> GIVEN DATA
========================

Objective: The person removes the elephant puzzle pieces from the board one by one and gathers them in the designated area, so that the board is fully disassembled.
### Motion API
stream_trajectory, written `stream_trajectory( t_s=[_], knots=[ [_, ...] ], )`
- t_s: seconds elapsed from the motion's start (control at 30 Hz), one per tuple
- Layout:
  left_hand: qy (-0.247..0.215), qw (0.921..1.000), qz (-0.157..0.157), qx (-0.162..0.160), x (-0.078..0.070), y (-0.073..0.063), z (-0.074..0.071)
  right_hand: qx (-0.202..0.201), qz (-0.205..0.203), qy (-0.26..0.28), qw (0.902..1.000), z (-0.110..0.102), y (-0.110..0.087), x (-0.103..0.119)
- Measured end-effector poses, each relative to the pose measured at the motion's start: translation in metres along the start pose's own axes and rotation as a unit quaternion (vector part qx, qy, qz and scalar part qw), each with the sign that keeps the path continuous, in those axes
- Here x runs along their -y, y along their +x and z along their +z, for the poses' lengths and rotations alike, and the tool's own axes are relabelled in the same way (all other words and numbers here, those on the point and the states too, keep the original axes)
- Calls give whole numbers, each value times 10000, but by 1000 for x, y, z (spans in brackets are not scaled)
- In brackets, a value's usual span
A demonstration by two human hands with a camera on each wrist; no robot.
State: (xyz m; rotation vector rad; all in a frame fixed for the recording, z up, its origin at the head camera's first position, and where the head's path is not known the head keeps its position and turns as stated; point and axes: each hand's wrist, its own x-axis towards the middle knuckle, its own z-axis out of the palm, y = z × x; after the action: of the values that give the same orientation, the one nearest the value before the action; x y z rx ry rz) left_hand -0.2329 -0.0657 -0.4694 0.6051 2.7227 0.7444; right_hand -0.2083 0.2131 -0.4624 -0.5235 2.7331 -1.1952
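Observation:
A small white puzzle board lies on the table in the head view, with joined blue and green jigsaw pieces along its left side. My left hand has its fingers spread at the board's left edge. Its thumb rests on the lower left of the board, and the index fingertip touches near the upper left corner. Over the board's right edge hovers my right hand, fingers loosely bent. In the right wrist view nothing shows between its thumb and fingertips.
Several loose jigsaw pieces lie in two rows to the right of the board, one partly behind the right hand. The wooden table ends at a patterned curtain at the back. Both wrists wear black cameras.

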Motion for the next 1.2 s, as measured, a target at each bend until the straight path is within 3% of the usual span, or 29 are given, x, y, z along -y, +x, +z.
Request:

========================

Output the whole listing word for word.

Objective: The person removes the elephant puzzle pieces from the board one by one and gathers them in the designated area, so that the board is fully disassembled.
### Motion API
stream_trajectory, written `stream_trajectory( t_s=[_], knots=[ [_, ...] ], )`
- t_s: seconds elapsed from the motion's start (control at 30 Hz), one per tuple
- Layout:
  left_hand: qy (-0.247..0.215), qw (0.921..1.000), qz (-0.157..0.157), qx (-0.162..0.160), x (-0.078..0.070), y (-0.073..0.063), z (-0.074..0.071)
  right_hand: qx (-0.202..0.201), qz (-0.205..0.203), qy (-0.26..0.28), qw (0.902..1.000), z (-0.110..0.102), y (-0.110..0.087), x (-0.103..0.119)
- Measured end-effector poses, each relative to the pose measured at the motion's start: translation in metres along the start pose's own axes and rotation as a unit quaternion (vector part qx, qy, qz and scalar part qw), each with the sign that keeps the path continuous, in those axes
- Here x runs along their -y, y along their +x and z along their +z, for the poses' lengths and rotations alike, and the tool's own axes are relabelled in the same way (all other words and numbers here, those on the point and the states too, keep the original axes)
- Calls give whole numbers, each value times 10000, but by 1000 for x, y, z (spans in brackets are not scaled)
- In brackets, a value's usual span
A demonstration by two human hands with a camera on each wrist; no robot.
State: (xyz m; rotation vector rad; all in a frame fixed for the recording, z up, its origin at the head camera's first position, and where the head's path is not known the head keeps its position and turns as stated; point and axes: each hand's wrist, its own x-axis towards the middle knuckle, its own z-axis out of the palm, y = z × x; after the action: of the values that give the same orientation, the one nearest the value before the action; x y z rx ry rz) left_hand -0.2329 -0.0657 -0.4694 0.6051 2.7227 0.7444; right_hand -0.2083 0.2131 -0.4624 -0.5235 2.7331 -1.1952
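Observation:
A small white puzzle board lies on the table in the head view, with joined blue and green jigsaw pieces along its left side. My left hand has its fingers spread at the board's left edge. Its thumb rests on the lower left of the board, and the index fingertip touches near the upper left corner. Over the board's right edge hovers my right hand, fingers loosely bent. In the right wrist view nothing shows between its thumb and fingertips.
Several loose jigsaw pieces lie in two rows to the right of the board, one partly behind the right hand. The wooden table ends at a patterned curtain at the back. Both wrists wear black cameras.
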
Motion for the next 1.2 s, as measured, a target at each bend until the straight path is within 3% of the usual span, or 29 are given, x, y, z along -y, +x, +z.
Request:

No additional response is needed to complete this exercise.